Katya retrieved olive oil from the top cupboard above the sink and poured a drizzle into the pan before collecting an assortment of vegetables from the refrigerator. "I'm a slam poet."

Trixie squealed, hopping down onto the linoleum to hand Katya a cutting board so as to protect her nice countertops. Katya accepted it with a smile and resumed her yam-dicing on the cutting board. 

"A slam poet! Maybe I should write a poem about my husband and you can perform it!"

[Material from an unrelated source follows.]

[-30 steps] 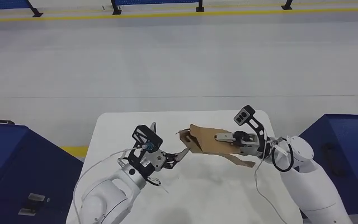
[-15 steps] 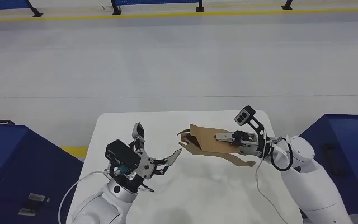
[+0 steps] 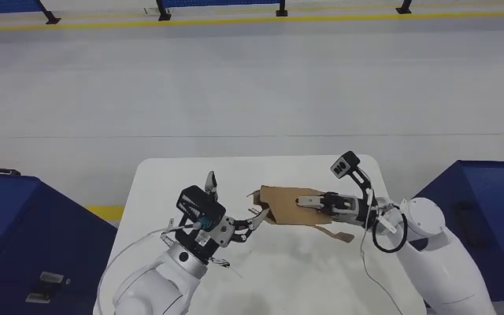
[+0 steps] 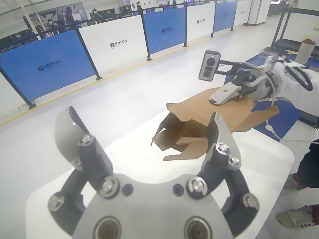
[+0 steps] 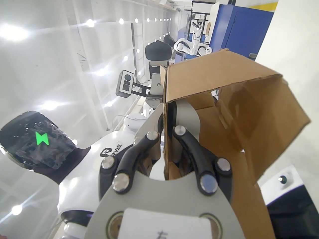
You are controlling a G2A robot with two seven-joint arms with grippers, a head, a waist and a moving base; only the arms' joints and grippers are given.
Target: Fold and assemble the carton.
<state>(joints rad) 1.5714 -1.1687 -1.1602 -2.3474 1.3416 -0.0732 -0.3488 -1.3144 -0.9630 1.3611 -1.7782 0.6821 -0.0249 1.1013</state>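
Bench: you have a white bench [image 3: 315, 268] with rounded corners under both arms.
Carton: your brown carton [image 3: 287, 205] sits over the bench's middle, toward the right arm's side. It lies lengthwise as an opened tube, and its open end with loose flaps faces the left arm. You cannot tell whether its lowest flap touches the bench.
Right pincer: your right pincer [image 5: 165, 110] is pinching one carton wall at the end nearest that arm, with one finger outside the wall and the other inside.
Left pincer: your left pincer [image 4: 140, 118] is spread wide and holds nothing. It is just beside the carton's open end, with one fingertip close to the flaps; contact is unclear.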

Katya chuckled, scraping them yam into the pan before moving on to the shallots and peppers. "I'm retired from slam poetry now but you're welcome to give it a shot."

Trixie hummed thoughtfully, using a spatula to push the yam in circles around the pan. "Oh, I don't know. It would probably be a bad poem anyway."

"Probably. But there's a great liberty in being bad."

Trixie gave the woman beside her a curious smile as Katya nudged past her to scrape the rest of the vegetables into the pan. "Grab me the tortillas, will you?" she prodded, reaching for a fistful of chili powder and the salt shaker.

Trixie obliged, setting the tortillas beside the pan before grabbing a pair of plates and two forks. "It's nice having company around here again."

"It's nice having all this space."

Trixie set the plates at separate ends of her small dining room table, laying the forks on top of paper napkins and arranging the collection of plastic flowers in the center to her satisfaction. "Do you have any children, Katya?"

Katya went still, a lump catching in her throat as her eyes fixed on a crack in the grout of the countertop. A heartbeat later, she shook herself free, finding she had ground far too much pepper into the pan. "Are you okay with some extra spice?"

Trixie frowned, taken aback. "Um, just a little. I'm more of a macaroni and cheese vegetarian, to be perfectly honest. Now about y-"

Katya interrupted her with a sizzling pan of vegetables, sweeping into the dining room and setting the pan in the center of the table. She posed like a gymnast and gave a toothy smile, declaring "Let's eat!" before Trixie could get a word in edgewise.

Trixie decided to let the issue go for the moment, collecting the abandoned tortillas before sitting down opposite her roommate. She had to peer around the arrangement of faux foliage to get a look at the other woman's expression. Katya, unbothered, was already helping herself to a tortilla and the fajita filling so Trixie kept her mouth shut as the pair tucked into dinner.